I want to see Bend grow in a way that is more sustainable for the economy, more sustainable for working class people, and I'd like to see it grow inward and upward a little bit to kind of prevent some of the sprawl. I'd like to see the city develop in a way where you don't have to commute all over town and they have kind of like boroughs. I'd like to see the city grow upwards. Some people really really don't want to see the skyscape change, but this city is awesome and it's going to keep growing. Some people get really discouraged about people coming from other cities and especially California. It's not going to stop, you might as well embrace it and just make room. I'd like to see things grow in a way that's inclusive, sustainable, and hopefully make it more accessible to regular folk like me. Moving here was terrifying. It's an expensive place to live. Housing is crazy expensive. I hope it grows in the way a lot of our trail systems and parks have, where we're just getting more and more really neat stuff that's unique to Bend. And personally, I'd like to see myself continue to grow in my department. Hopefully become more and more involved in the community. I don't know if that will ever lead to any kind of city government kind of stuff. I'd like to live closer to the mountains maybe. Or somewhere with a little more land. I'd really like to nerd out and have a little, super sustainable hobby farm with some solar panels and, knowing my wife, probably some rescue animals. Grow some hops. I'd like to become some kind of fixture in the community or the fire department and continue to enjoy Bend as home base. I'd like to travel and stuff, but I want to do that knowing that when I come back, I'm coming back to Bend, Oregon, which is pretty sweet. 

Do you have thoughts regarding Bend's growth? 

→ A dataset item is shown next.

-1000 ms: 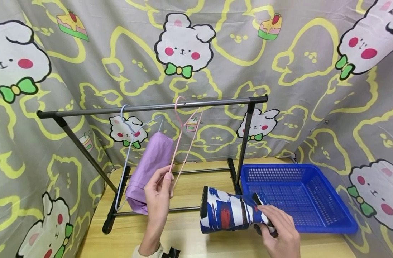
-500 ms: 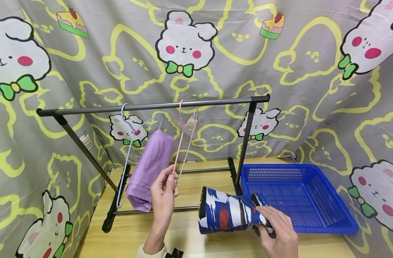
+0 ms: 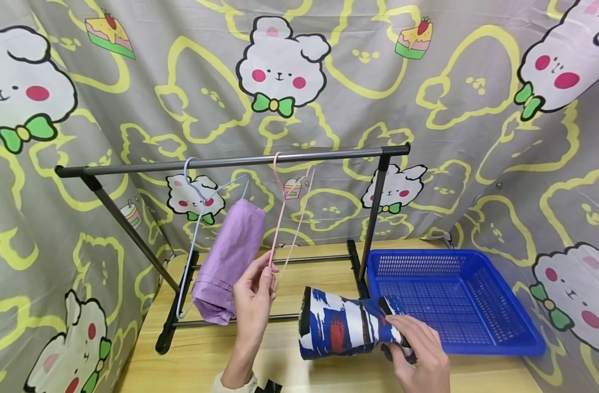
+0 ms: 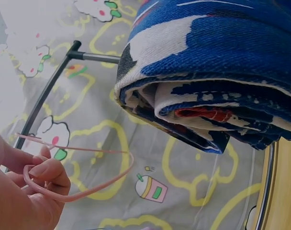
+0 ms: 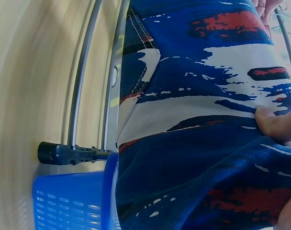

I guess people are just inherently uncomfortable with change, but all I've known my whole life is I'm either learning something or failing at something or trying something new until a point where it's just like I enjoy change. I enjoy new stuff. For a lot of people, it's outside their bubble, their comfort bubble. I think people see people coming from California as a threat to what Bend is like or what it was like and that's just not the nature of the world. They're making more people (sighs), it's going to continue to grow. If you really have a problem with anything, it's over-population. Bend's going to continue to grow - it's an awesome place - all you can do is keep it awesome by being nice to people. The population's growing, people want to live somewhere cool. The economy's good, so people can move. It's not like it's a secret. Visit Bend is working. We have such an abundance of things people like to travel and go do. Whether it's outdoor activities or food or an insane amount of breweries. It's not going to stop. You might as well just support your... look inwards and try and make your community your community. Make it a personable place. Make it a friendly place and safe place. People like to complain because it's really easy. It's a lot harder to have a really good attitude about stuff. I experience that in my job. You can see it in the community. It's an easy thing to complain about and also bond with someone. But at the same time, let's keep it growing. More money, more people, more passion, and power in the masses to make this place super, super cool. I don't have a problem with it. If it was a bunch of people that sucked, you know, life drains, it would be a different case. But there's a lot of wildly successful people that come here to live here. Whether they're working for themselves or remote for another business, but they saw something in this place and were passionate enough to uproot themselves and move here. So, I'm all for it.